Sebarkan artikel ini

Saat itu kepada Ebiet saya katakan, kisah itu sebenarnya memiliki kandungan mitos spiritual agraris. Ialah agar masyarakat Brebes tidak membunuh ular, karena ular adalah predator bagi hama pertanian dan perkebunan.

Kabupaten Brebes memiliki wilayah luas, kedua setelah Kabupaten Semarang dan Cilacap. Bahkan memiliki kewilayahan lengkap, terdiri dari tiga wilayah agraris yang sekaligus mencerminkan karakter masing-masing masyarakatnya.

Pertama wilayah pantai, yang membuat peka bagi kehidupan nelayan dalam nenarung nasib di tengah laut. Kedua wilayah tengah, yang membuat masyarakat petaninya suka akan pesta karena kebiasaan berkaul selamatan setelah panen tiba. Ketiga wilayah gunung, yang membuat hidup masyarakatnya suka bergotongroyong karena tanahnya yang berbukit dan berjurang.

Sebenarnyalah, ketiga karakter ini modal dasar bagi etos kerja masyarakat Brebes. Terbukti istilah warteg di Jakarta sebenarnya lebih tepat disebut warbres, karena pedagangnya berasal dari Brebes.

Entah terpengaruh oleh kisah yang menyelubungi mitos kerja ini, Ebiet tampak mulai banyak mengurung diri di dalam kamar. Ini membuat saya ingat tentang kepercayaan masyarakat Brebes, yang meyakini bahwa satu kamar di rumah dinas Bupati Brebes adalah kamar Sang Joko Poleng.

Apakah Ebiet sedang bertapa sebagaimana Sang Pangeran, ataukah sedang mencipta lagu. Sehingga selama berhari-hari Ebiet sering saya tinggalkan di dalam kamar, sementara saya ngelayab kemana-mana. Hal ini juga membuat tandatanya Ibu saya, tentang teman puteranya yang bagai ular mlungker di dalam liang.

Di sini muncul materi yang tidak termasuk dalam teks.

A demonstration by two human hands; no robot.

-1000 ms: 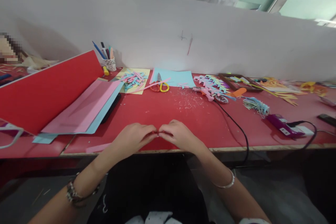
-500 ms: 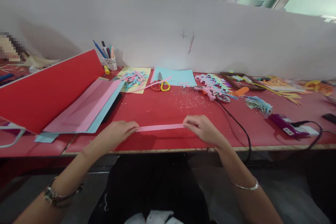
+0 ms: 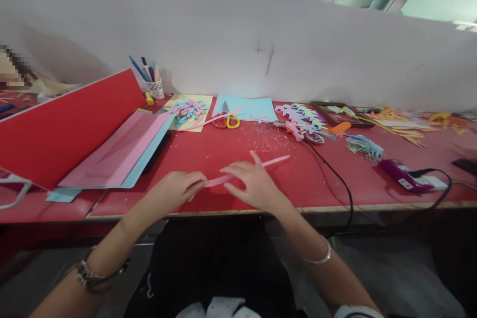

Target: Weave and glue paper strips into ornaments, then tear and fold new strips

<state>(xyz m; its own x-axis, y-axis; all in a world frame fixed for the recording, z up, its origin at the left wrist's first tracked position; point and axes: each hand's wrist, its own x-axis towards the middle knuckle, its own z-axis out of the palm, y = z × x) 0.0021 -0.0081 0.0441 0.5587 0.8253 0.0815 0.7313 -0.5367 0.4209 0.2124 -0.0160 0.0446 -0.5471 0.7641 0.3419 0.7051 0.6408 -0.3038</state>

Saat itu lagu-lagu ciptaan Ebiet sudah cukup banyak, mencapai jumlah sepuluhan judul lagu. Hanya di malam hari, sesekali orang tua saya mendengar petikan gitar dan lantunan lagu yang menyayat.

Dan rahasia bertapanya Ebiet pun terbuka, saat satu hari saya pulang dan menemuinya di kamar. Saya lihat Ebiet sedang merancang sendiri cover kaset, yang bagi saya sangat surprise. Betapa selama di Yogya dan di Pekalongan Ebiet mencipta lagu-lagunya, dan di Tegal ia mulai mempunyai keinginan untuk merekam lagu-lagunya.

Suatu perjalanan yang ditinjau dari elan mitos menjadi etos, adalah spirit kemandirian dari kreativitas menjadi produktivitas. Dan saya meyakini betul, bahwa semangat hidup setiap anak manusia sangat dipengaruhi kehidupan lingkungannya.

Pantura membuat Ebiet terpacu kreativitasnya, dan Brebes dengan mitos kerja masyarakatnya membuat ia mulai terobsesi ‘pasar’. Dan siapa bisa mengira bahwa kenyataan mitos menjadi etos ini, bermula dari masirnya telur asin Brebes. [Luk]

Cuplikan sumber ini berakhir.